Transcribe the listing below exactly, leaving nothing out.

*** Begin section ***

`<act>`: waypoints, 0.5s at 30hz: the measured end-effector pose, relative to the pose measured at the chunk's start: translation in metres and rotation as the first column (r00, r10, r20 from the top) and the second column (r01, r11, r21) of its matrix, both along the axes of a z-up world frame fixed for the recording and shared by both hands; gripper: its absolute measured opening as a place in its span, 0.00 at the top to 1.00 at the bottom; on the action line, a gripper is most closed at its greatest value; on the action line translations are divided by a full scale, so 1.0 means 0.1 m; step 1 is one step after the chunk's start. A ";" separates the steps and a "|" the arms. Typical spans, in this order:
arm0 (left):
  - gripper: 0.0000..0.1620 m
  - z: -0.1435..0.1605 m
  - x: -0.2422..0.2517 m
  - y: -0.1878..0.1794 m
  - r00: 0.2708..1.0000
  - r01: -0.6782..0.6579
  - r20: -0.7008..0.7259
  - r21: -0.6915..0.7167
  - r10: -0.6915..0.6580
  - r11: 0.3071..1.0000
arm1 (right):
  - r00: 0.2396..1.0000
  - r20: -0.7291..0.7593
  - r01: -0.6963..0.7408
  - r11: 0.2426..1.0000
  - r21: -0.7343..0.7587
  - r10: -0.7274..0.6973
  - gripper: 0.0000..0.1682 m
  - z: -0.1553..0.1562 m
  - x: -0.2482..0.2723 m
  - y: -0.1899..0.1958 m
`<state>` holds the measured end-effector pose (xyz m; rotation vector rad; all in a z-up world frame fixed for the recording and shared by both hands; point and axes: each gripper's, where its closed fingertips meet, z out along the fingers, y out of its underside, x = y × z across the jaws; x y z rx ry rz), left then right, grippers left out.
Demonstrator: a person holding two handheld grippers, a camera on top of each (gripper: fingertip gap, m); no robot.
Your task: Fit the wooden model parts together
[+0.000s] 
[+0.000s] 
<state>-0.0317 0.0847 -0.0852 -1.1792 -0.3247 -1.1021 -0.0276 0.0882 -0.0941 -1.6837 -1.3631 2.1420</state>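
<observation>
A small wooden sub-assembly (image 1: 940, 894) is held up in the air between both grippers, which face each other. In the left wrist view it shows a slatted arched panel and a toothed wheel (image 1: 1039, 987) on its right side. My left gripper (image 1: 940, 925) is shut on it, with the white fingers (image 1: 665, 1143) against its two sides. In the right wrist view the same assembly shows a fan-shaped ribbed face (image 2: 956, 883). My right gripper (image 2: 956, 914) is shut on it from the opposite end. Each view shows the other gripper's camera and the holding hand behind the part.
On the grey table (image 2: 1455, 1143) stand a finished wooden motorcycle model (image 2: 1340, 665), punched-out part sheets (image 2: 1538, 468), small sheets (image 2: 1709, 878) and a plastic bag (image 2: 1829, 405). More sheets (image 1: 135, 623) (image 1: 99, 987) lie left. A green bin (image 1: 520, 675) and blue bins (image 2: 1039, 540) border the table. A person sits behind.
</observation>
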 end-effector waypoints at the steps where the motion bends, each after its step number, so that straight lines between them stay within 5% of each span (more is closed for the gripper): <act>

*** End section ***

### YOUR SOLUTION
`<act>`: waypoints, 0.5s at 30hz: the measured end-effector pose, relative to the pose measured at the chunk's start: translation in metres and rotation as the first column (r00, r10, r20 from the top) and the second column (r01, r11, r21) of its matrix, both along the axes of a z-up world frame fixed for the recording and shared by both hands; gripper: its absolute measured opening as a place in its span, 0.00 at the top to 1.00 at the bottom; on the action line, a gripper is most closed at its greatest value; on the action line translations are divided by a full scale, so 1.0 means 0.1 m; step 1 is one step after the chunk's start. A ";" separates the steps and a "|" the arms. Typical spans, in this order:
arm0 (left):
  - gripper: 0.0000..0.1620 m
  - z: -0.1435..0.1605 m
  - x: -0.2422..0.2517 m
  - y: -0.1878..0.1794 m
  - r00: 0.2708..1.0000
  - r01: -0.6782..0.6579
  - r20: -0.7008..0.7259
  - r21: -0.6915..0.7167
  - r10: -0.6915..0.6580
  - r11: 0.3071..1.0000
arm1 (right):
  - r00: 0.2396..1.0000
  - r20: -0.7291..0.7593
  - r01: -0.6963..0.7408
  - r11: 0.2426..1.0000
  - r21: -0.7343..0.7587
  - r10: -0.7274..0.6973
  - gripper: 0.0000..0.1682 m
  - z: -0.1553..0.1562 m
  - x: -0.2482..0.2723 m
  - y: -0.1899..0.1958 m
`<state>` holds the measured end-effector pose (xyz m; rotation vector rad; all in a z-up world frame fixed for the recording and shared by both hands; point and axes: each gripper's, where its closed fingertips meet, z out along the fingers, y out of its underside, x = y × z across the jaws; x y z rx ry rz), left then right, grippers left out.
Demonstrator: a person holding two handheld grippers, a camera on top of each (gripper: fingertip gap, m); no robot.
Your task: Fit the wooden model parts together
[+0.000s] 
[+0.000s] 
<state>-0.0317 0.0847 -0.0852 -1.1792 -0.3247 -1.1021 -0.0276 0.0882 -0.0941 -1.6837 -1.3631 2.1420</state>
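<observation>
A small wooden sub-assembly (image 1: 940, 894) is held up in the air between both grippers, which face each other. In the left wrist view it shows a slatted arched panel and a toothed wheel (image 1: 1039, 987) on its right side. My left gripper (image 1: 940, 925) is shut on it, with the white fingers (image 1: 665, 1143) against its two sides. In the right wrist view the same assembly shows a fan-shaped ribbed face (image 2: 956, 883). My right gripper (image 2: 956, 914) is shut on it from the opposite end. Each view shows the other gripper's camera and the holding hand behind the part.
On the grey table (image 2: 1455, 1143) stand a finished wooden motorcycle model (image 2: 1340, 665), punched-out part sheets (image 2: 1538, 468), small sheets (image 2: 1709, 878) and a plastic bag (image 2: 1829, 405). More sheets (image 1: 135, 623) (image 1: 99, 987) lie left. A green bin (image 1: 520, 675) and blue bins (image 2: 1039, 540) border the table. A person sits behind.
</observation>
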 end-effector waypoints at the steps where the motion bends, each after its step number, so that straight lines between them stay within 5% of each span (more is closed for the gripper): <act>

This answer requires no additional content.